There was a chair by the bed and Gustav sat down on this. He wanted to take hold of Emilie’s hand, but he was afraid to dislodge the tubes, so he sat with his hands in his lap. He said, ‘Mutti, can you hear me?’
She couldn’t. She was in that place, like a dark and silent lake, where people go when they’re asleep. Now and again, Gustav could hear footsteps going by in the corridor, but nobody came into the room. He sat very still, bathed in the blue light. The blueness of everything made him feel lonely. Heavy on his mind weighed the thought of the sheets in the disinfected bath and the task of dragging them down to the washing machine in the cellar.

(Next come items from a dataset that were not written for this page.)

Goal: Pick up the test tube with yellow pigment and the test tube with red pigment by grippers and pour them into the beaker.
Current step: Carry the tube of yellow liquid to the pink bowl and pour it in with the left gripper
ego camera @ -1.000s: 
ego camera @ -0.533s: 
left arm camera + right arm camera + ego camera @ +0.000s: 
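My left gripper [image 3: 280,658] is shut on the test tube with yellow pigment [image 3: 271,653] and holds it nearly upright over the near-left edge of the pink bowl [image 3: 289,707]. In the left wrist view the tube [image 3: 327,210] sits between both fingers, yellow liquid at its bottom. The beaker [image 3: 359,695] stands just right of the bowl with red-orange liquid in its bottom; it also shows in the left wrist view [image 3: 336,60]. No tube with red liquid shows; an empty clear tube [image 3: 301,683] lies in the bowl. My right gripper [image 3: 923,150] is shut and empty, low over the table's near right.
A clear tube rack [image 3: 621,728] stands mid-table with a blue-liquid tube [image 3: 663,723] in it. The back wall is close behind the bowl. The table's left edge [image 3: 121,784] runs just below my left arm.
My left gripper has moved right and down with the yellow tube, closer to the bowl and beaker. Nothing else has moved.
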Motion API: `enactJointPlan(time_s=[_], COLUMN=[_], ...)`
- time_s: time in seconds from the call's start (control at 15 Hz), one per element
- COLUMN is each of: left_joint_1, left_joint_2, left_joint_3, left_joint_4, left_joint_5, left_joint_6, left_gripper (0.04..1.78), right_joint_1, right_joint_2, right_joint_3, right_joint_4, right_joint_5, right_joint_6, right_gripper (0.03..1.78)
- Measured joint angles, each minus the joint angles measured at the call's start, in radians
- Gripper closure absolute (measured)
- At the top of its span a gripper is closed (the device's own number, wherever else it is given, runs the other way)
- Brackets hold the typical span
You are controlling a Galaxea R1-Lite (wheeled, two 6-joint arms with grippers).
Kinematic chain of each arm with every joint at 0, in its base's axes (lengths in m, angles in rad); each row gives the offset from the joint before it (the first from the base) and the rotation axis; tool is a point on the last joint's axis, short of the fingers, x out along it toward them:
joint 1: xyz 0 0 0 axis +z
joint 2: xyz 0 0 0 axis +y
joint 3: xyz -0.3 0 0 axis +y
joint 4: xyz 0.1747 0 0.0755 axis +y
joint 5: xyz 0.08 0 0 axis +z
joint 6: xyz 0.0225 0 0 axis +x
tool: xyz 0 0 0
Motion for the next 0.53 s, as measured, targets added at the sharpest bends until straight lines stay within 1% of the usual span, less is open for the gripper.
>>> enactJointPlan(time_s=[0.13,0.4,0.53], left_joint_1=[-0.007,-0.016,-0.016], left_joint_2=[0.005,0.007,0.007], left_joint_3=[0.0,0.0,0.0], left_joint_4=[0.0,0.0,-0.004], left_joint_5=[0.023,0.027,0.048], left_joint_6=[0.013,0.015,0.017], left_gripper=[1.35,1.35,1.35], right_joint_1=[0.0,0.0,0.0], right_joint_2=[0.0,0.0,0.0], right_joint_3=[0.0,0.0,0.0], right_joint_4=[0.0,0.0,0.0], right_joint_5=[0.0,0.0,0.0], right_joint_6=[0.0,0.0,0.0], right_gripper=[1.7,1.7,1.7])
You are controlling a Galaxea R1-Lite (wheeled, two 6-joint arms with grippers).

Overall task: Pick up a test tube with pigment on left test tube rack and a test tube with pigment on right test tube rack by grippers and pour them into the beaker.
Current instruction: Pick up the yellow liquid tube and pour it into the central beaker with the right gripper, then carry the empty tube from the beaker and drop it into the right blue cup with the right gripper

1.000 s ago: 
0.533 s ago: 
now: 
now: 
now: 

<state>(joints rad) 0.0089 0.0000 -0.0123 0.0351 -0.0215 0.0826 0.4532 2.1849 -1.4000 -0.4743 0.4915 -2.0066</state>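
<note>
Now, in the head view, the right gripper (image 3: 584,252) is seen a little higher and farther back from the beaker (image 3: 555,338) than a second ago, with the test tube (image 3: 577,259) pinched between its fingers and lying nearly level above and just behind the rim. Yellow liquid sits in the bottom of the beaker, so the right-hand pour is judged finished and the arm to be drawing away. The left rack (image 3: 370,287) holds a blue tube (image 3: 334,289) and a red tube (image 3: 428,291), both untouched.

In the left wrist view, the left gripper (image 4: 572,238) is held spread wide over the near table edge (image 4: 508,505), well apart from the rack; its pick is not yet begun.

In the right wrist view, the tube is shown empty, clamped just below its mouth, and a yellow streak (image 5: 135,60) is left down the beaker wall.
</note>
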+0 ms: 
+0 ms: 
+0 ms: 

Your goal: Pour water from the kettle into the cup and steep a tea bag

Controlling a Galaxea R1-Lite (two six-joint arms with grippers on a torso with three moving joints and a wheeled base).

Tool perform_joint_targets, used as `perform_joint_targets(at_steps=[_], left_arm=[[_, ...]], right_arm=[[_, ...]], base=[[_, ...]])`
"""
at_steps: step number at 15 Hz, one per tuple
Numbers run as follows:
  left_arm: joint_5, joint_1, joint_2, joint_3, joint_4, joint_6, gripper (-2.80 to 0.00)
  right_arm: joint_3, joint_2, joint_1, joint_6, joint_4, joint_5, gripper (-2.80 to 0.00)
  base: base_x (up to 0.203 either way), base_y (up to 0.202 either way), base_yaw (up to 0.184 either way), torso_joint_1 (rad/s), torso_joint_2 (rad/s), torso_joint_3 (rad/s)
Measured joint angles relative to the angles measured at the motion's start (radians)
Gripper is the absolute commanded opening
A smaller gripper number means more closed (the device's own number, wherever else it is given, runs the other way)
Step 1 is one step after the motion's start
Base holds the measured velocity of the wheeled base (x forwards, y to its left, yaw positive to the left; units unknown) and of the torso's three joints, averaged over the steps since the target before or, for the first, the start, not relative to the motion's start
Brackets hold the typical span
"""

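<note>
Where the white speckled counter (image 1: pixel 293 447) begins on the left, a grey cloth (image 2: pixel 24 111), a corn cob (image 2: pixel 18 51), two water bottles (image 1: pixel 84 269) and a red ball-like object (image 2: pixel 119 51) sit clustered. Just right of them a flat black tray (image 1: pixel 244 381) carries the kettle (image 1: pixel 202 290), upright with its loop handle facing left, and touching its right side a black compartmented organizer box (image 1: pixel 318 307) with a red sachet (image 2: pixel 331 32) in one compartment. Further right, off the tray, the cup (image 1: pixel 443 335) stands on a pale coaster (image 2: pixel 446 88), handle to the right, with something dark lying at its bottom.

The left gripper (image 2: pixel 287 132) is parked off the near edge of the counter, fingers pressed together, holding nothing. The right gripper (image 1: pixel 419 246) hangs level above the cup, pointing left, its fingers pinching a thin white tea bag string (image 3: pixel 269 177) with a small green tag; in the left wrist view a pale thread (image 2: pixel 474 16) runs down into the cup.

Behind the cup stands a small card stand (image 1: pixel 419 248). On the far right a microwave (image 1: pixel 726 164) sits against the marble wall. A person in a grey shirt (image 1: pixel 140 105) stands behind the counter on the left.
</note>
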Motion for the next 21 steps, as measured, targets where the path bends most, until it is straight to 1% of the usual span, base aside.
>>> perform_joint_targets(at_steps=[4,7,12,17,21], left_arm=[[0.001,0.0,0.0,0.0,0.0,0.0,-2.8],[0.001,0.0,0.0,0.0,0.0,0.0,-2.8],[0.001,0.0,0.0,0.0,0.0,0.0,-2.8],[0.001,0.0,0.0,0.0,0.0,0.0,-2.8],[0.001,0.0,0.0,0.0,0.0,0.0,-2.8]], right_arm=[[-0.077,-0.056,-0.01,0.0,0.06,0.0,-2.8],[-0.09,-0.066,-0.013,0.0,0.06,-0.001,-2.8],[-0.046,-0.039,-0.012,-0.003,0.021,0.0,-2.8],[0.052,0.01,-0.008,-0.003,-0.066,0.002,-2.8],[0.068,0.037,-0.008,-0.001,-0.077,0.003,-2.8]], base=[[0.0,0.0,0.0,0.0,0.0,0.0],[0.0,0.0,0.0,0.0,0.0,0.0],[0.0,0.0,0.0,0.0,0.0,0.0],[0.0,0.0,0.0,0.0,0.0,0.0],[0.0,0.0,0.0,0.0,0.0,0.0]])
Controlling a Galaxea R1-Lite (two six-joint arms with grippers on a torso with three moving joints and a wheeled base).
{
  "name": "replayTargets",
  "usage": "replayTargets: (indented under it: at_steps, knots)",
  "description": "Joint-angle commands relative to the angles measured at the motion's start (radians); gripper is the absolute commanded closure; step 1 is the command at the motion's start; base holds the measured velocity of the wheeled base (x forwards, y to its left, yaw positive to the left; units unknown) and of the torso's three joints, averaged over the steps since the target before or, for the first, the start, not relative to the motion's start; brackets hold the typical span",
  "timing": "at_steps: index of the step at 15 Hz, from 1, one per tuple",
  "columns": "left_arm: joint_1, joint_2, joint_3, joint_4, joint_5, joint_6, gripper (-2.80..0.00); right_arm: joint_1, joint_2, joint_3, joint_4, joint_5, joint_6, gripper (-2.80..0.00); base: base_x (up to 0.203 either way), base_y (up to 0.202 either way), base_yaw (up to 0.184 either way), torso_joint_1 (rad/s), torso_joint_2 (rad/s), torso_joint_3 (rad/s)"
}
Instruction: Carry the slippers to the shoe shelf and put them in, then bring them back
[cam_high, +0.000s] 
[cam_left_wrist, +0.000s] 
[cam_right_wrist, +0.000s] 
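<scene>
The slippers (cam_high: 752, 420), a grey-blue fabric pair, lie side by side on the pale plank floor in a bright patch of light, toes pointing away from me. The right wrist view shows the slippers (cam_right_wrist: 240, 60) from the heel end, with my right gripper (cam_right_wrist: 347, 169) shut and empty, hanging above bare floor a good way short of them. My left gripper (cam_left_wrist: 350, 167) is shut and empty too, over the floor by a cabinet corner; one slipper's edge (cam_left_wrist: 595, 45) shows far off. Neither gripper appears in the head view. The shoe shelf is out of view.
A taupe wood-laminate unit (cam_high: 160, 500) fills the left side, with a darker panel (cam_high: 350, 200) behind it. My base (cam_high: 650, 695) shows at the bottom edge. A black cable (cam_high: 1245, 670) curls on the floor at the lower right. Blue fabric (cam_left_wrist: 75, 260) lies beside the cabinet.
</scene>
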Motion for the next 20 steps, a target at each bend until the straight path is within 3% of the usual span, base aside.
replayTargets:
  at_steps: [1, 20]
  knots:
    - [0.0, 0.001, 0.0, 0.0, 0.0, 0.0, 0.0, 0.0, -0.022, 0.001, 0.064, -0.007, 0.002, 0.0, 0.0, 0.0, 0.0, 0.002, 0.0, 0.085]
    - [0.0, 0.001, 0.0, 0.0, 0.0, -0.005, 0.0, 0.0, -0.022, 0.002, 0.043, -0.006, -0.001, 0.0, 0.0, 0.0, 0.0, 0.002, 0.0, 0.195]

He wondered how many other tasks Mutti performed in the space of a day to ensure that they lived a properly mastered life, where floors were cleaned and mice kept away and pillows were soft and dry. And he decided that was his mission now, to learn what to do to keep the apartment in a state of readiness for Emilie’s return. He’d understood how to help clean the Church of Sankt Johann. So perhaps it was just as simple as that? He’d clean the apartment like the church nave and pews, with a mop and wood po
lish and a carpet beater. He’d ransack his treasure box for the low-denomination coins he’d amassed in it, and hope to buy food with these, and a bunch of violets to put in Emilie’s room when she returned.
Of Ludwig he refused to think. But then he remembered, with a lurch of his heart, that Frau Krams had a key to the apartment. Ludwig could just take the key and come up in the middle of the night, holding his penis in his hand. Gustav wished he was the owner of a fierce dog, which would bite the penis off – like the red-legged scissor-man had snipped off Konrad’s thumbs (klipp und klapp!) leaving Ludwig screaming like a bat and leaching gouts of blood onto the lino.
Before he left the blue hospital room, he found a chart with a pencil hanging from it on the end of Mutti’s bed. On this he wrote:
DEAR Mutti, Dont worry about me. The Zwiebels will take care of me. Gustav x
When he got back to the apartment, he began searching for food. He found a tin of tomato soup – the last tin in Emilie’s cupboards – and heated this up. He knew he should save some for breakfast or supper tomorrow, but he was so hungry that he drank it all.
He counted the money in his treasure box. It came to three francs and twenty centimes. He wondered if anyone sold a bratwurst for less than this. Then, he wondered if he could survive on just one meal a day, his school dinner, which was usually dumplings with a little meat and gravy. He remembered how Max Hodler had told him that the country of Switzerland had come into being by an act of will. Switzerland was a Willensnation, and Max had said that all Swiss children should remember this and try to be as strong and as persevering as the men in the Rütli Meadow and then – hundreds of years later – the generals at the time of the war, who had defended Swiss neutrality. But Gustav had already learned that his will, when it came to hunger, was weak. He didn’t understand how it could be any other way.
He had promised himself that, before he went to sleep, he would try to drag the disinfected sheets down to the basement. He let the water out of the bath, then climbed into it and stamped on the sheets to get more dampness out of them. He felt a burning in his feet.